Will suppliers and wholesale distributors soon become extinct as manufacturers are scheming behind our backs to go directly to retailers and their consumers? The way things are going, I think the question is not “if,” but “why is it taking them so long?”
Imagine this: a soda, pop or coke is sold in a store in Nebraska, a message is relayed to the manufacturer, and UPS, FedEx, or an Amazon drone, picks up a replacement item and takes it to the store. Ridiculous, right? Wait a minute. If someone had told me in 1960, that I could write an article at 8:15am, and have it in front of 100 million people a mere 15 minutes later for free, how hard would I have laughed?
Suppliers are Relying on Their History to Save Them
A conveyor of goods within a supply chain has, and always will be valued by what they add to the process. If the supplier ceases to have value, or the value they provide falls short of the needs of the chain, their future is in jeopardy.
Every day suppliers’ costs are increasing. The main reason is because they continue to send too much inventory in too many trucks, and the contents of the trucks is decided more on what they need to move out of their warehouses than what the retailer is capable of selling. Why? Because they invested in too much of the wrong inventory to start with, and rather than take a loss, they must dump it in places where they can put it without it being noticed.
The convenience store channel is a sitting duck, and they receive a great deal of that overstock, because the people working in those stores assume that management condoned these deliveries, and management doesn’t even know it is there.
The Failed Promises of Category Management
Category Management provides an excellent environment for this type of activity to flourish, because the focus is based upon appearance instead of value to the retailer. For the life of me, after 35 years in dealing with the industry, I have yet to figure out how a store filled to the brim with inventory relates to profits.
Suppliers on the other hand have become convinced they are doing the retailer a favor, because in fact, this is what the retailer expects them to do. The suppliers live in fear that a store will run short of popular products, so they just keep bringing more stuff until the retailer screams “enough.” It’s a terrible practice that must be stopped, but I have seen no indication that it will be stopped, and that’s bad news for suppliers.
It is not likely that retailers will make the first move, because they think this situation is normal, and suppliers don’t want to make the first move, because this may result in a retailer running out of something, and God forbid, get mad and switch suppliers.

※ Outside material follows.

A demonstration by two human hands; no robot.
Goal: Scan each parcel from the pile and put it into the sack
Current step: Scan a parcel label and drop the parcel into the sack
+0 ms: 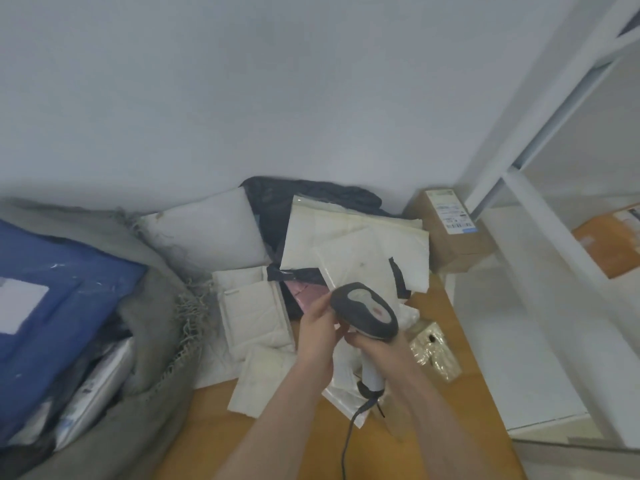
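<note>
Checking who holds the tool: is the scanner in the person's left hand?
No, the right hand grips the scanner by its handle, while the left hand only reaches in beside its head.

- Nothing here reads clearly to me; every bit of print is too blurred or too small.
- The brown cardboard box [450, 233] against the wall carries a white shipping label [450, 213] with rows of dark print, what looks like a barcode and a blue strip at its lower edge, but I can make out no word or number.
- The blue parcel [52, 299] in the sack [152, 341] has a white patch [20, 306] on it, blank as far as I can tell.
- The scanner [363, 310] has a reddish mark on top of its head, unreadable.
</note>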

It’s a deadly embrace the supplier must end before something happens to bring the whole thing crashing down.
In order for suppliers to stay in the game, they will need to do something that will solve the problem, while at the same time providing a compelling reason for their retailer to participate. The supplier (or a third party) must take the reins and take control of the process. A good start would be to base deliveries on actual sales rather than on the current contents of the stores, and do it in a way that will increase profits while decreasing the use of the supplier’s and the retailer’s working capital.
Watching convenience stores being turned into restaurants won’t help suppliers either. Aiding in increasing already non-profitable traffic with promotions works against retailers. If suppliers want to save their industry, they need to save their retailers. These are the topics we need to be discussing
I remember an old saying from the 70s that goes, “If IBM doesn’t eat their own children, someone will eat them for them.” Translated it meant, ‘IBM needs to eliminate their non-profitable inventories or someone will steal their market away from them.’ I think we all know what happened after that.